Of course, the world rarely follows such utopian agendas and most of the stuff of the human drama, the thing that makes for good books and movies, are the lucky ones who didn’t get what they needed and rose to overcome it, the people who made every mistake and finally didn’t, the ones who were lost and now were found.
Yet still our duty as parents, teachers, elders, culture-bearers is to try to get right with our children what others didn’t get right with us. In my own field, my formal music lessons were far less damaging than an alcoholic abusive parent (thankfully, didn’t have one) and gave me a few gifts (musical literacy and Bach). But still, my life’s work is to give children a music education that “gets it right the first time” and allows them to feel their musicality as natural as their speech, gives them tools to play with others as a casual, intimate and occasionally profound conversation that is a universe more musical than simply decoding symbols and pushing down the right keys to please someone else. My job is to salt the water of each music class so the full flavor is brought out.

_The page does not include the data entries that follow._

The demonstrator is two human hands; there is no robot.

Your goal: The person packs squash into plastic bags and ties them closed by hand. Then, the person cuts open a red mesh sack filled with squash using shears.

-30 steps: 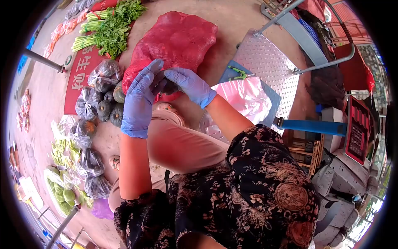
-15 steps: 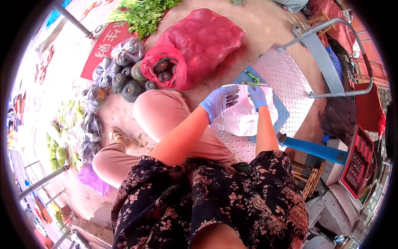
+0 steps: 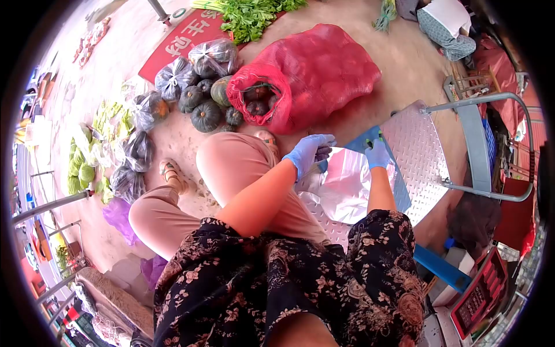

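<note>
My left hand [image 3: 310, 155], in a blue glove with a darkened palm side, is held with its fingers stretched out, left of the white plastic bags [image 3: 345, 188]. My right hand [image 3: 377, 156], also gloved, is closed around a small green tool [image 3: 380, 135], whose ends show past the fingers. Both bags and hand are over the metal platform [image 3: 421, 156] and its blue sheet [image 3: 400, 188]. A large red net sack [image 3: 324, 72] lies on the ground ahead, its open mouth showing dark green squashes [image 3: 257, 107].
More squashes [image 3: 206, 116], loose and bagged, lie left of the sack. Celery [image 3: 248, 20] rests on a red mat [image 3: 173, 46]. Bagged greens [image 3: 81, 159] lie farther left. A metal handle frame [image 3: 529, 144] and red scale display [image 3: 478, 292] stand right; another person [image 3: 448, 29] crouches behind.
Both hands have left the sack's mouth and moved right to the platform. My right hand has taken hold of the green tool, while my left hand has opened. The view has shifted.
</note>
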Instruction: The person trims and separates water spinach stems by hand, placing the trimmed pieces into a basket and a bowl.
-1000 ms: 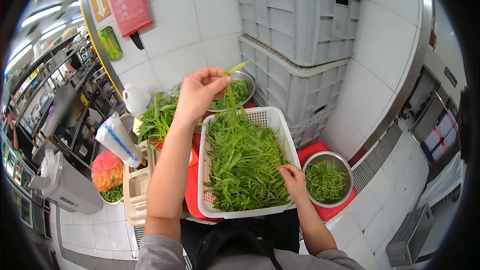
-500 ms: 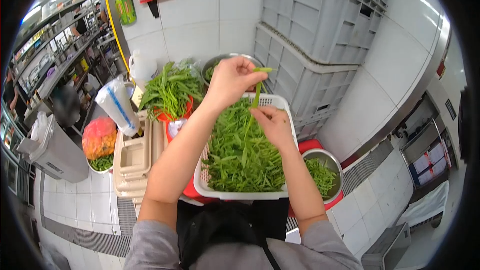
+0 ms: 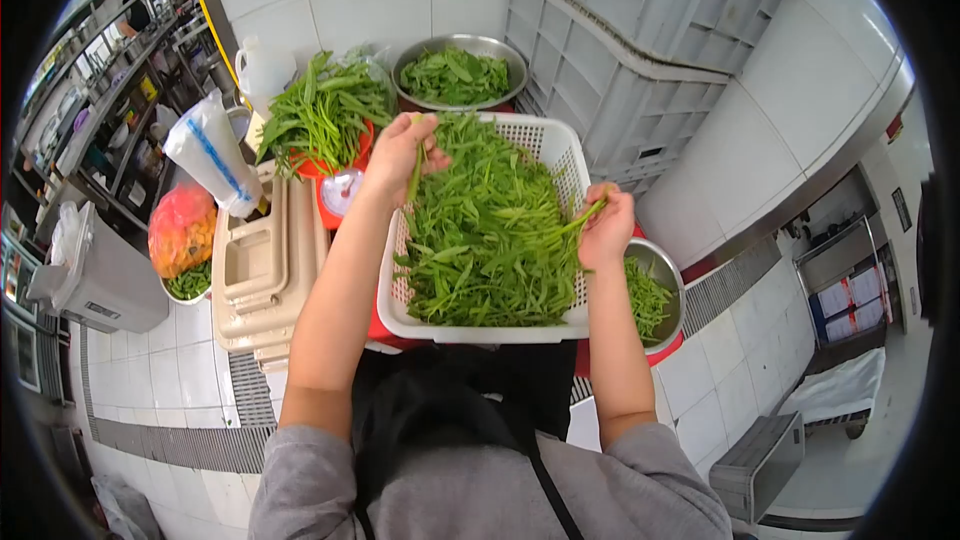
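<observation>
My left hand is closed over the left side of the white basket, pinching a short green stem of leafy greens that look like water spinach. At the basket's right rim, my right hand grips another water spinach stem, whose length runs left over the heap. Loose leaves and stems fill most of the white perforated basket. Behind it, a steel bowl holds picked leaves. Partly behind my right forearm, a second steel bowl holds cut stem pieces.
Whole greens lie on a red dial scale at left. Beside it are beige lidded containers and a plastic roll. Grey crates are stacked behind right. A grey bin stands far left.
My hands have moved apart from above the basket's back, left hand leftward, right hand rightward. The stem between them is now in separate pieces. The view has tilted down, uncovering the back bowl.
</observation>
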Demonstrator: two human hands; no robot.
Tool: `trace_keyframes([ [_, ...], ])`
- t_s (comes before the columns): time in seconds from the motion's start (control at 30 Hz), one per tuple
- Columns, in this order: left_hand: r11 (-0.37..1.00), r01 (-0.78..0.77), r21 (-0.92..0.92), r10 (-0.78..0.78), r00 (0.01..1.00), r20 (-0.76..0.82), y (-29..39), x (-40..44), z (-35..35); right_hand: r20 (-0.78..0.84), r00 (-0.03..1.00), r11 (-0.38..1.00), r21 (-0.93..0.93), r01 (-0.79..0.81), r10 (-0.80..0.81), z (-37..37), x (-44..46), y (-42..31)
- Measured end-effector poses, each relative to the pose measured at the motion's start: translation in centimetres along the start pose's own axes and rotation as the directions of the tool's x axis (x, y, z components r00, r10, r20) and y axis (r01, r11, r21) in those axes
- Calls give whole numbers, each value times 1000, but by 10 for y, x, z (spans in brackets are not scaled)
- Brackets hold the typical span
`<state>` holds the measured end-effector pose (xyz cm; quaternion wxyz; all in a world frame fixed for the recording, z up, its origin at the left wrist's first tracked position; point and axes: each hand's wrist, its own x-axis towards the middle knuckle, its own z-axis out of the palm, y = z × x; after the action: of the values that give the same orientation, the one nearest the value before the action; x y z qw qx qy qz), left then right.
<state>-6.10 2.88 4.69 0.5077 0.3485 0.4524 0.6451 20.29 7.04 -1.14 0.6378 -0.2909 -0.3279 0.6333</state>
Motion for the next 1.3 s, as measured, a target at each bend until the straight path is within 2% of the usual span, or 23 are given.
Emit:
trace_keyframes([
  [0.03,995,73,63,-76,996,42,-11,-4,-4,-31,999,999,46,-11,12,-2,-2,-4],
  [0.07,952,110,287,-121,992,22,-23,-12,-8,-62,998,996,92,-20,26,-5,-4,-8],
  [0.1,848,68,525,-121,990,67,-36,-24,-10,-92,995,990,140,-25,38,-7,-7,-13],
  [0.13,686,4,728,-129,985,117,-49,-35,-13,-119,993,998,60,-4,11,-8,-10,-18],
  [0.17,534,-143,833,-130,960,247,-66,-46,-20,-103,994,999,-31,28,-31,-11,-13,-19],
  [0.2,351,-94,932,-330,919,216,-71,-59,-18,-79,994,991,-123,61,-71,-14,-17,-19],
  [0.23,248,-185,951,-312,914,259,-85,-70,-19,-51,993,972,-213,96,-109,-15,-22,-20],
  [0.27,141,-275,951,-301,903,306,-100,-79,-22,-49,990,972,-201,118,-131,-12,-27,-17],
  [0.37,66,-250,966,-223,940,258,-130,-89,-28,12,996,945,-317,83,-83,-4,-44,-11],
  [0.4,147,-319,936,-101,937,335,-136,-88,-33,-27,999,945,-326,21,-32,3,-50,-11],
  [0.5,391,-79,917,-130,981,141,-90,-90,-17,45,999,837,-548,0,30,-4,-63,-3],
  [0.53,584,-28,812,-42,997,65,-87,-93,-16,70,995,809,-588,-17,72,-8,-69,-1],
  [0.67,719,34,694,-35,999,-12,-85,-88,-10,205,971,729,-683,50,125,5,-82,16],
  [0.77,788,30,615,-91,994,68,-83,-90,4,120,971,770,-632,-85,205,23,-73,24],
  [0.9,732,14,681,-153,978,145,-82,-96,11,132,945,831,-522,-191,300,33,-62,25],
  [0.93,606,-35,795,-144,978,153,-66,-102,17,108,943,830,-513,-218,314,35,-62,24],
  [0.97,641,-117,758,26,991,132,-66,-99,15,162,948,819,-557,-140,272,33,-59,27],
  [1.03,663,-292,689,351,934,57,-59,-92,15,273,942,779,-627,19,197,33,-55,32],
  [1.07,735,-225,640,250,967,53,-51,-85,13,290,923,716,-698,23,253,32,-55,32],
  [1.13,641,-324,695,264,944,197,-41,-75,20,310,877,573,-818,49,366,44,-59,20],
  [1.17,590,-377,714,266,926,270,-37,-71,25,332,882,589,-804,78,336,45,-60,22],
  [1.2,574,-311,758,183,950,252,-33,-70,30,352,885,604,-790,107,304,46,-61,25],
  [1.3,634,-292,716,173,956,237,-37,-68,36,392,898,708,-692,145,200,45,-62,26],
])
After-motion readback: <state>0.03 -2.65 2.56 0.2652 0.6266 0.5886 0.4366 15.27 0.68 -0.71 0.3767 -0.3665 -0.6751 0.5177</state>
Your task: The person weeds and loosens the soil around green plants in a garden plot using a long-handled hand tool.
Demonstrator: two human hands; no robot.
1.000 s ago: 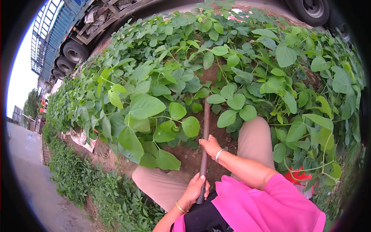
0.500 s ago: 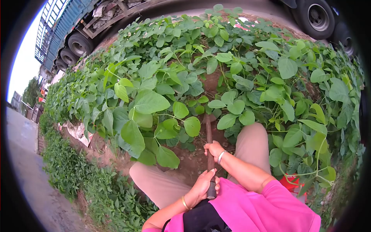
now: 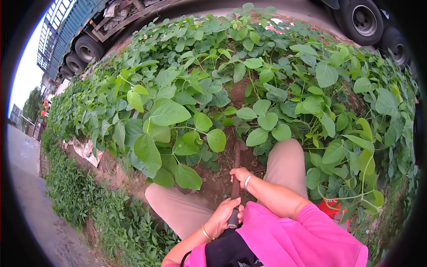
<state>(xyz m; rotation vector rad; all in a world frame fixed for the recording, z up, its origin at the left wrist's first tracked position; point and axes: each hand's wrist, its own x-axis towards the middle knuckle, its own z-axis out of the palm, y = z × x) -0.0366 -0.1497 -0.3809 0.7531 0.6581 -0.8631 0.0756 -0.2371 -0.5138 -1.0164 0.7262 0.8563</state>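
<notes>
A long brown wooden tool handle [image 3: 236, 161] runs from my lap forward between my knees, toward the soil and the bean-like leaves. Its far end is lost under the foliage, so the tool's head cannot be made out. My left hand [image 3: 226, 213], below a gold bangle, is wrapped around it close to the dark butt end [image 3: 232, 220]. Farther up the shaft, my right hand [image 3: 240, 175], with a silver bracelet at the wrist, grips it too. Broad green leaves [image 3: 167, 112] spread just ahead of both hands.
Dense leafy plants [image 3: 329, 75] surround my knees, with bare soil [image 3: 212, 184] between them. Low greenery [image 3: 111, 227] borders a paved path [image 3: 40, 200] on the left. Truck wheels [image 3: 89, 48] stand beyond the bed. Something red [image 3: 330, 207] lies by my right side.
Both hands have shifted slightly left with the handle, whose butt end has swung a little leftward. The grip stays the same, and the whole view has moved slightly.
</notes>
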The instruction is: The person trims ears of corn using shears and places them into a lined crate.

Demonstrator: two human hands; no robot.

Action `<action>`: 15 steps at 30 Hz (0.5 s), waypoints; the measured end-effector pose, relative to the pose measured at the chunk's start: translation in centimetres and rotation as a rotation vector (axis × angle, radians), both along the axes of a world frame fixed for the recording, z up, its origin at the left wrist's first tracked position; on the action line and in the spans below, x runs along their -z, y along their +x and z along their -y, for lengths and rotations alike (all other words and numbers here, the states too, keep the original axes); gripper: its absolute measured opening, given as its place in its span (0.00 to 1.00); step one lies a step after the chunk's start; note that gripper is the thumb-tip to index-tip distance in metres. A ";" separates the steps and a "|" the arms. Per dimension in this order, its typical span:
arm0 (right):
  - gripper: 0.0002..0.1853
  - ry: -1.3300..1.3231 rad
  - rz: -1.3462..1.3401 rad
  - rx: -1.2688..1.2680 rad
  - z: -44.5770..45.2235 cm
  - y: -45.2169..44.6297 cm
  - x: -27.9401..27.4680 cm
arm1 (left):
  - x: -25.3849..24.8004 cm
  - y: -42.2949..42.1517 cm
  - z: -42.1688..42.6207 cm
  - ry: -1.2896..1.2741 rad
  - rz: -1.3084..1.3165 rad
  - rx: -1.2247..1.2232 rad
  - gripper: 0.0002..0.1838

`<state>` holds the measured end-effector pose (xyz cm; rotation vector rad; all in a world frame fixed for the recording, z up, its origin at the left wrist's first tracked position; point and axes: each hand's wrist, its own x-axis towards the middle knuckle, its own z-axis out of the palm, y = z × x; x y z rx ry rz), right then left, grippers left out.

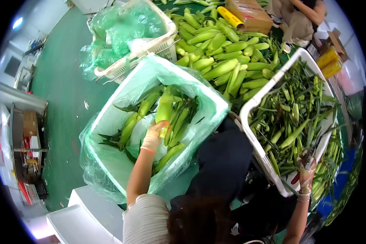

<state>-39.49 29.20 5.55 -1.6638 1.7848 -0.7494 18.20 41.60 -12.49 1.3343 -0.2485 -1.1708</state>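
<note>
My left hand (153, 136), in a pale glove, is closed round the lower end of a green corn ear (164, 106) inside a white box lined with green plastic (207, 92). Several other husked ears (128, 129) lie in that box around it. At the right, my right hand (306, 173) is wrapped round a tool with red on its handle (297, 177), at the near right part of a white tub (248, 106). Cut leaves and stalk pieces (286, 107) fill the tub.
A big pile of corn (227, 53) lies beyond the boxes, with a cardboard box (250, 15) and a yellow roll (230, 18). A crate (171, 28) holds green plastic bags. Another person (299, 20) sits at the back right. A grey stool (89, 215) stands at the near left.
</note>
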 end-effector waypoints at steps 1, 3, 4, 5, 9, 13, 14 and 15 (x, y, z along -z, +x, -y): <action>0.26 0.032 0.013 0.038 -0.8 0.6 -1.0 | -6.8 -1.3 0.6 0.012 -0.050 -0.020 0.11; 0.28 0.010 -0.078 -0.027 -1.8 1.0 -2.8 | -11.7 -2.4 0.6 -0.132 0.814 0.282 0.08; 0.30 0.034 -0.055 -0.049 -2.3 1.6 -3.6 | -14.6 -2.7 1.6 -0.283 1.555 0.402 0.08; 0.30 0.062 0.025 -0.065 -2.1 -0.1 -1.6 | -17.2 -4.7 2.4 -0.167 0.801 0.306 0.11; 0.30 -0.074 0.040 -0.241 -2.5 3.8 -4.9 | -26.6 -12.8 9.1 -0.600 0.210 0.399 0.36; 0.31 -0.045 -0.005 -0.269 -1.8 4.6 -7.9 | -33.5 -22.7 20.6 -0.766 -0.221 0.912 0.38; 0.32 -0.089 0.031 -0.268 -1.4 4.3 -7.7 | -34.5 -26.0 23.0 -0.707 -0.206 0.951 0.37; 0.32 -0.123 0.145 -0.245 -1.0 4.0 -6.9 | -35.3 -29.4 24.9 -0.647 -0.189 0.990 0.35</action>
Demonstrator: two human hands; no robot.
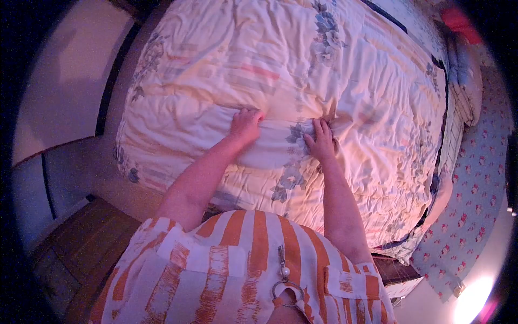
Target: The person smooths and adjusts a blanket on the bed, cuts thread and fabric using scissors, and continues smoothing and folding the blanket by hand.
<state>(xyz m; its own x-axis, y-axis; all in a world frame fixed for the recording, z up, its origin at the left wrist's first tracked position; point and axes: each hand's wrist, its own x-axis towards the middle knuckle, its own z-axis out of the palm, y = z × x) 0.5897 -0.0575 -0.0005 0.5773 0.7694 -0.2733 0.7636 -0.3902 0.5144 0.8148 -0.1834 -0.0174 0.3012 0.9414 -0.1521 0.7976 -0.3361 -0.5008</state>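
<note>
A puffy, light quilt (pixel 216 75) with grey-blue flower bands and faint coloured stripes lies spread over the bed, wrinkled all over. My left hand (pixel 246 127) is closed on a fold of it near the middle, knuckles up. A little to the right, my right hand (pixel 322 141) has its fingers hooked over the same fold, beside a dark flower print. Between the two hands the fabric runs fairly straight and taut. Creases gather just past my right fingertips. The fingertips of both hands are partly hidden in the cloth.
A brown wooden piece of furniture (pixel 75 243) stands at the lower left, below a pale panel (pixel 70 86) with a dark edge. Folded bedding (pixel 465 81) lies along the right side, by a blue floral surface (pixel 464 200). A bright lamp (pixel 474 302) glows at the lower right.
</note>
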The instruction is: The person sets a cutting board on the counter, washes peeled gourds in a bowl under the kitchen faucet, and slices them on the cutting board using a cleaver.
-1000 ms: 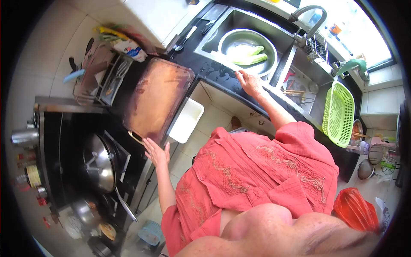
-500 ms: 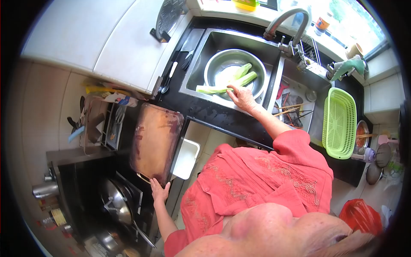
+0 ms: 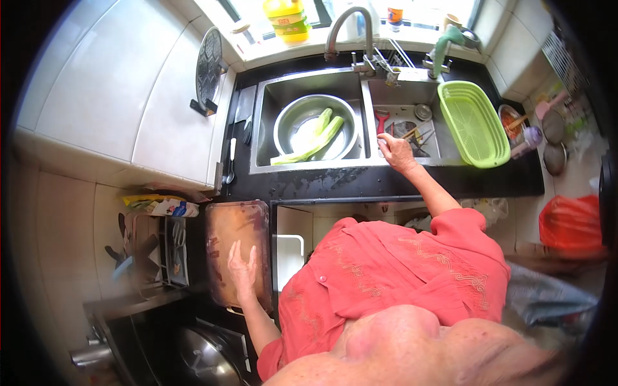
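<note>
My left hand (image 3: 243,267) lies open over the worn brown cutting board (image 3: 222,235), fingers stretched out. My right hand (image 3: 397,152) is at the front edge of the double sink, beside the divider. Its fingers are loosely bent, with nothing visible in them. Just beyond the fingertips, a red peeler (image 3: 382,119) lies in the right basin (image 3: 402,110). In the left basin stands a steel bowl (image 3: 281,122). Two long pale green peeled gourds (image 3: 322,143) rest in it, one sticking out over the front rim.
A green plastic basket (image 3: 473,122) stands at the right of the sink. Behind the basins rises a curved faucet (image 3: 351,13). A knife and spoon (image 3: 232,161) lie left of the sink. A lidded pan (image 3: 209,357) sits on the stove, lower left.
My right hand has left the gourds and moved right to the right basin's edge. My left hand has moved from the board's near end onto its surface. The view has turned.
</note>
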Demonstrator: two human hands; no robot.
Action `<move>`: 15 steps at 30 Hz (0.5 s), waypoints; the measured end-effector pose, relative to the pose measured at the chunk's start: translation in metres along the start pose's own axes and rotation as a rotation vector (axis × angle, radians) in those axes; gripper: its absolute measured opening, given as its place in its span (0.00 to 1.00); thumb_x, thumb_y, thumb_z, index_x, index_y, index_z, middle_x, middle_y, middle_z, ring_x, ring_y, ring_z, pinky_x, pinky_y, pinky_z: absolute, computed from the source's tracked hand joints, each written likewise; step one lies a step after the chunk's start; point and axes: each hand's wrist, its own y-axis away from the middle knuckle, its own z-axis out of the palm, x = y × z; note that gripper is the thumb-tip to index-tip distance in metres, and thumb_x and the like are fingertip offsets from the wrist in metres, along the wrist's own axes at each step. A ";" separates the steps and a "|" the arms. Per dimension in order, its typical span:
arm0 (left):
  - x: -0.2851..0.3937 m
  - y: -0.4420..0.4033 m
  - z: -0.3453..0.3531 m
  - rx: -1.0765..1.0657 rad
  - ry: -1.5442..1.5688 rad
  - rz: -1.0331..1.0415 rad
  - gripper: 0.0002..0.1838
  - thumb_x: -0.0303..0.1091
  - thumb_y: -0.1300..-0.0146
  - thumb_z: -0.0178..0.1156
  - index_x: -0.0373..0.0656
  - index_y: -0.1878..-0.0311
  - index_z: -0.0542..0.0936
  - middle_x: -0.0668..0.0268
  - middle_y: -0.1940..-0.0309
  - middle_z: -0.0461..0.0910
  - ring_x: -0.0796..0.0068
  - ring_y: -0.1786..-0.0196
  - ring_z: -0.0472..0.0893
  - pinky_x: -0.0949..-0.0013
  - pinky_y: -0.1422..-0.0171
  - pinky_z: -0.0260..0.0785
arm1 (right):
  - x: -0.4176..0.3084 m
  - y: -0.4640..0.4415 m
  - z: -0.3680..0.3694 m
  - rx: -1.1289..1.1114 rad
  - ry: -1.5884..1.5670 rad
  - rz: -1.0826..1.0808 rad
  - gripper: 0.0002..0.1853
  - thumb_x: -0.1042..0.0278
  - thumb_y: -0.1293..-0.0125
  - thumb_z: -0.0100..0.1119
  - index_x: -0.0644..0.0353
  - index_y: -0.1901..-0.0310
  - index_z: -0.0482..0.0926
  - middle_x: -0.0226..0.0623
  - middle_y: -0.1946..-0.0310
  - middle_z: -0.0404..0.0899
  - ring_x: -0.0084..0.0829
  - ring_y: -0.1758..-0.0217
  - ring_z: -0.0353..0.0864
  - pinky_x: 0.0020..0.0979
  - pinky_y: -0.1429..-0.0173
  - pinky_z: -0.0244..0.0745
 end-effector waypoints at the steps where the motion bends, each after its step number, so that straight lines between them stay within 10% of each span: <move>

And then to pass on overarching visions and small details of a more complete musical—and humanistic—education to the next generation of teachers. This past week, I taught seven joyful classes a day to kids, two afternoon workshops to 20 young teachers-in-training and a full day (today) workshop to 35 teachers of all levels of experience. By any standard of work, I should have been exhausted. I wasn’t.
Well, maybe a little tired after six days straight with barely a pause. I think I can sleep in a bit tomorrow without guilt. And then enjoy an oatmeal breakfast. Properly salted, of course.